Task prompt. Give an exact copy of the data that follows, but none of its pictures.
====
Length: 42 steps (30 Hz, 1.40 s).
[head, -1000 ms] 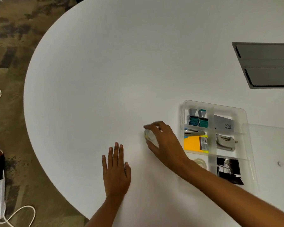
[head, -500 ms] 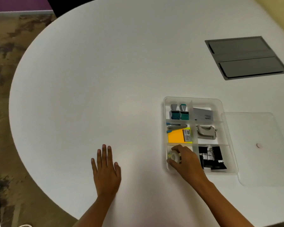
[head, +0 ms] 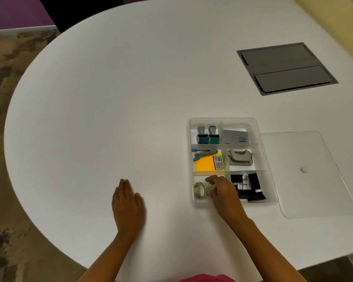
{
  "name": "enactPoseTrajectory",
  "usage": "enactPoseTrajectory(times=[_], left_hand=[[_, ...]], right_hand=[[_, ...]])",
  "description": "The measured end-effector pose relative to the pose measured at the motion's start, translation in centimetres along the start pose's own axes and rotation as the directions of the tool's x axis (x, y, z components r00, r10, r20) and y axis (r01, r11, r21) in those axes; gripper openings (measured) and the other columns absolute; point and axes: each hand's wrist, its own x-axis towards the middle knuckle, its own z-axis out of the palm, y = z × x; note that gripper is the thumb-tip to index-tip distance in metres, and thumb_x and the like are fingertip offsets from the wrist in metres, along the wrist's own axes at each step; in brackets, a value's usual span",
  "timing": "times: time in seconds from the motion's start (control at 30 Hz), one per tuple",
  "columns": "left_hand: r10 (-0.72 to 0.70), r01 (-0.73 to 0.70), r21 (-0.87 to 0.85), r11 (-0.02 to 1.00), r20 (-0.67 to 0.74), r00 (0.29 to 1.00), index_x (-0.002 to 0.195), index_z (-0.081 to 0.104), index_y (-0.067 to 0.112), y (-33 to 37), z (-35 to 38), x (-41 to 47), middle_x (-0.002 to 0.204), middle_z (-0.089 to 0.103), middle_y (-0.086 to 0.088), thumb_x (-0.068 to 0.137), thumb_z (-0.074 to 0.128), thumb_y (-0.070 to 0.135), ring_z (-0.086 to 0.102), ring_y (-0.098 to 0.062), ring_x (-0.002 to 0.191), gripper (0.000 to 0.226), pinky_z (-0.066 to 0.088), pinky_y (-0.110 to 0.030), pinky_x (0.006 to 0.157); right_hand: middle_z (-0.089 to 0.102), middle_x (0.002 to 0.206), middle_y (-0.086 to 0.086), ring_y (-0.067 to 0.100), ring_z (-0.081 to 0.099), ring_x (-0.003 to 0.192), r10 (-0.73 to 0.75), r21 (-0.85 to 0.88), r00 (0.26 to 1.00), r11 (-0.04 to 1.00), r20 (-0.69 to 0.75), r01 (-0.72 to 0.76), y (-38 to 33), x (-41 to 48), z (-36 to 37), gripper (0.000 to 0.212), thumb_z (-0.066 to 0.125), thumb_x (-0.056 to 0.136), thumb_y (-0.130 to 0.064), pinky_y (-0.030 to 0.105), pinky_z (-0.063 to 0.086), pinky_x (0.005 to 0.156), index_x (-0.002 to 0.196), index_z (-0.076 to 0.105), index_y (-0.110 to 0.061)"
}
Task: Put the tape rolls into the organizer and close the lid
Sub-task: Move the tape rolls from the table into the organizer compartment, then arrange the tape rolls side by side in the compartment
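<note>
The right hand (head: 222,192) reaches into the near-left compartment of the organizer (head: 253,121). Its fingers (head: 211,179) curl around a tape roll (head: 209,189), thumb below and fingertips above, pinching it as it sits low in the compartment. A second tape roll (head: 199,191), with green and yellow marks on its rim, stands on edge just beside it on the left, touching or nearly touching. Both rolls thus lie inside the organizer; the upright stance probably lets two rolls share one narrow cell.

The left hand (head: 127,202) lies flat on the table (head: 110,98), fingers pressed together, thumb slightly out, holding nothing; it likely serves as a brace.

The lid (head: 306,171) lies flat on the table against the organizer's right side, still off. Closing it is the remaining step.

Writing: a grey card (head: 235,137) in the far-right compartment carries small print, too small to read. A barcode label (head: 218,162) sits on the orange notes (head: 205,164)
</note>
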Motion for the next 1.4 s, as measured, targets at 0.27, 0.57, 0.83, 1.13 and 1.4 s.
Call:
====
Output of the exercise.
Length: 42 steps (30 Hz, 1.40 s).
[head, -1000 ms] 
[head, -500 ms] 
[head, +0 ms] 
{
  "name": "enactPoseTrajectory",
  "usage": "enactPoseTrajectory(times=[_], left_hand=[[_, ...]], right_hand=[[_, ...]])",
  "description": "The measured end-effector pose relative to the pose measured at the motion's start, translation in centimetres along the start pose's own axes and rotation as the directions of the tool's x axis (x, y, z components r00, r10, r20) and y axis (r01, r11, r21) in those axes; gripper openings (measured) and the other columns absolute; point and axes: each hand's wrist, its own x-axis towards the middle knuckle, its own z-axis out of the palm, y = z × x; note that gripper is the thumb-tip to index-tip distance in metres, and thumb_x and the like are fingertip offsets from the wrist in metres, along the wrist's own axes at each step; in brackets, a value's usual span",
  "timing": "times: time in seconds from the motion's start (control at 30 Hz), one per tuple",
  "columns": "left_hand: r10 (-0.72 to 0.70), r01 (-0.73 to 0.70), r21 (-0.87 to 0.85), r11 (-0.02 to 1.00), r20 (-0.67 to 0.74), r00 (0.29 to 1.00), index_x (-0.002 to 0.195), index_z (-0.081 to 0.104), index_y (-0.067 to 0.112), y (-33 to 37), z (-35 to 38), x (-41 to 47), middle_x (-0.002 to 0.204), middle_z (-0.089 to 0.103), middle_y (-0.086 to 0.088), thumb_x (-0.068 to 0.137), thumb_z (-0.074 to 0.128), thumb_y (-0.070 to 0.135), ring_z (-0.086 to 0.102), ring_y (-0.098 to 0.062), ring_x (-0.002 to 0.191), gripper (0.000 to 0.226), pinky_z (-0.066 to 0.088), pinky_y (-0.110 to 0.030), pinky_x (0.006 to 0.157); right_hand: middle_z (-0.089 to 0.102), middle_x (0.002 to 0.206), middle_y (-0.086 to 0.086), ring_y (-0.067 to 0.100), ring_z (-0.081 to 0.099), ring_x (-0.003 to 0.192), r10 (-0.73 to 0.75), r21 (-0.85 to 0.88), r00 (0.26 to 1.00), r11 (-0.04 to 1.00), r20 (-0.69 to 0.75), r01 (-0.72 to 0.76), y (-38 to 33), x (-41 to 48), z (-36 to 37), gripper (0.000 to 0.212), thumb_z (-0.066 to 0.125), thumb_x (-0.056 to 0.136), thumb_y (-0.130 to 0.064), pinky_y (-0.030 to 0.105), pinky_z (-0.063 to 0.086), pinky_x (0.005 to 0.156), index_x (-0.002 to 0.196), index_z (-0.076 to 0.105), index_y (-0.110 to 0.061)"
}
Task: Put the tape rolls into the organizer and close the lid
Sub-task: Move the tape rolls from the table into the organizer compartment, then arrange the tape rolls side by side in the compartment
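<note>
The right hand (head: 222,192) reaches into the near-left compartment of the organizer (head: 253,121). Its fingers (head: 211,179) curl around a tape roll (head: 209,189), thumb below and fingertips above, pinching it as it sits low in the compartment. A second tape roll (head: 199,191), with green and yellow marks on its rim, stands on edge just beside it on the left, touching or nearly touching. Both rolls thus lie inside the organizer; the upright stance probably lets two rolls share one narrow cell.

The left hand (head: 127,202) lies flat on the table (head: 110,98), fingers pressed together, thumb slightly out, holding nothing; it likely serves as a brace.

The lid (head: 306,171) lies flat on the table against the organizer's right side, still off. Closing it is the remaining step.

Writing: a grey card (head: 235,137) in the far-right compartment carries small print, too small to read. A barcode label (head: 218,162) sits on the orange notes (head: 205,164)
</note>
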Motion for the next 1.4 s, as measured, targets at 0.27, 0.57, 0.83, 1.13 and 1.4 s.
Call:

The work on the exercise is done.